Source data:

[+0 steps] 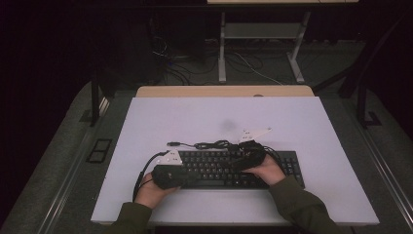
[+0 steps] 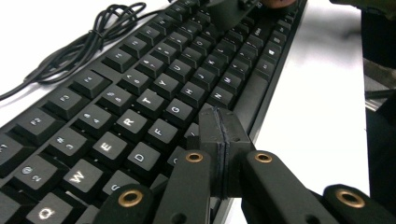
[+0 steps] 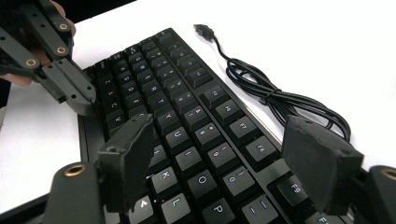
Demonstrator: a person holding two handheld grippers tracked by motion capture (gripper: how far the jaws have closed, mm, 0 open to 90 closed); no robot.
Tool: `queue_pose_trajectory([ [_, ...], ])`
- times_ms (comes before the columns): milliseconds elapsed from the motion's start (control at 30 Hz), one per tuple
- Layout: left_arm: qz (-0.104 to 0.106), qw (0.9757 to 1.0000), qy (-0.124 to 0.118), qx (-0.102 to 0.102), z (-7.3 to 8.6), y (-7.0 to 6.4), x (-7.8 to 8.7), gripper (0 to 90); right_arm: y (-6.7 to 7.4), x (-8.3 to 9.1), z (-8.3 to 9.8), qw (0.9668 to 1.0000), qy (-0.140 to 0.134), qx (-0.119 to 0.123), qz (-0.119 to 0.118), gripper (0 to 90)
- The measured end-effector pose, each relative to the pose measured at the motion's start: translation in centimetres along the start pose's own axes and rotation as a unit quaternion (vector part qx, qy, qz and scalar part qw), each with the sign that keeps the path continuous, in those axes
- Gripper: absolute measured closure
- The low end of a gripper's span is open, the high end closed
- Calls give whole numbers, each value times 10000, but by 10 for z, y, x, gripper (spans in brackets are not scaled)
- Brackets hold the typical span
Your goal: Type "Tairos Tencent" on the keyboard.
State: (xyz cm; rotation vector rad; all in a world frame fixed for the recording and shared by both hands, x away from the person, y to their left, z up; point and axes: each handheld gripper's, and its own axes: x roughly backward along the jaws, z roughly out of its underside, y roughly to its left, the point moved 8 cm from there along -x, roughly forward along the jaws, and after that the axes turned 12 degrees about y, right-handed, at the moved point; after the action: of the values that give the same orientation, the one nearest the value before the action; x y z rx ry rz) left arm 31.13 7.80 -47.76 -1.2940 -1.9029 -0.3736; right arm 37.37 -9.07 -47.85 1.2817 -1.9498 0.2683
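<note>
A black keyboard [image 1: 219, 168] [image 2: 154, 93] [image 3: 187, 121] lies on the white tabletop [image 1: 219, 117], near the front edge. Its black cable [image 1: 209, 145] [image 2: 79, 46] [image 3: 271, 93] is coiled just behind it and ends in a loose USB plug [image 1: 173, 144] [image 3: 203, 30]. My left gripper [image 1: 192, 178] [image 2: 218, 135] [image 3: 86, 102] is shut with nothing in it. Its joined tips sit low over the keyboard's front left rows. My right gripper [image 1: 236, 163] [image 3: 219, 154] is open, its jaws spread wide above the keys right of the middle with nothing between them.
The white tabletop has bare room behind and to both sides of the keyboard. A wooden strip [image 1: 224, 91] runs along its far edge. Beyond it stand a desk frame's legs [image 1: 222, 48] and loose floor cables [image 1: 195, 68]. Green sleeves [image 1: 302, 209] enter from the bottom.
</note>
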Motion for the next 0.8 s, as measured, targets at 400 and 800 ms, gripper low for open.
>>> queue_pose_trajectory([
  [400,-148,9995,-209,204,-6,4,-1,596,2,7,4,10000,-13,-6,-10,251],
  [800,-315,9983,-358,327,-8,9,-1,393,1,24,15,10000,-58,-50,-53,297],
])
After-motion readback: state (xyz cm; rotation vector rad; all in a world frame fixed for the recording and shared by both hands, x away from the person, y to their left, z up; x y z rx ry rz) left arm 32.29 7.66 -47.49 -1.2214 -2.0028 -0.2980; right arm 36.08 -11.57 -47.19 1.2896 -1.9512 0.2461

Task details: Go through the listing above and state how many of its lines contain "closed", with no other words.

Exercise answer: 2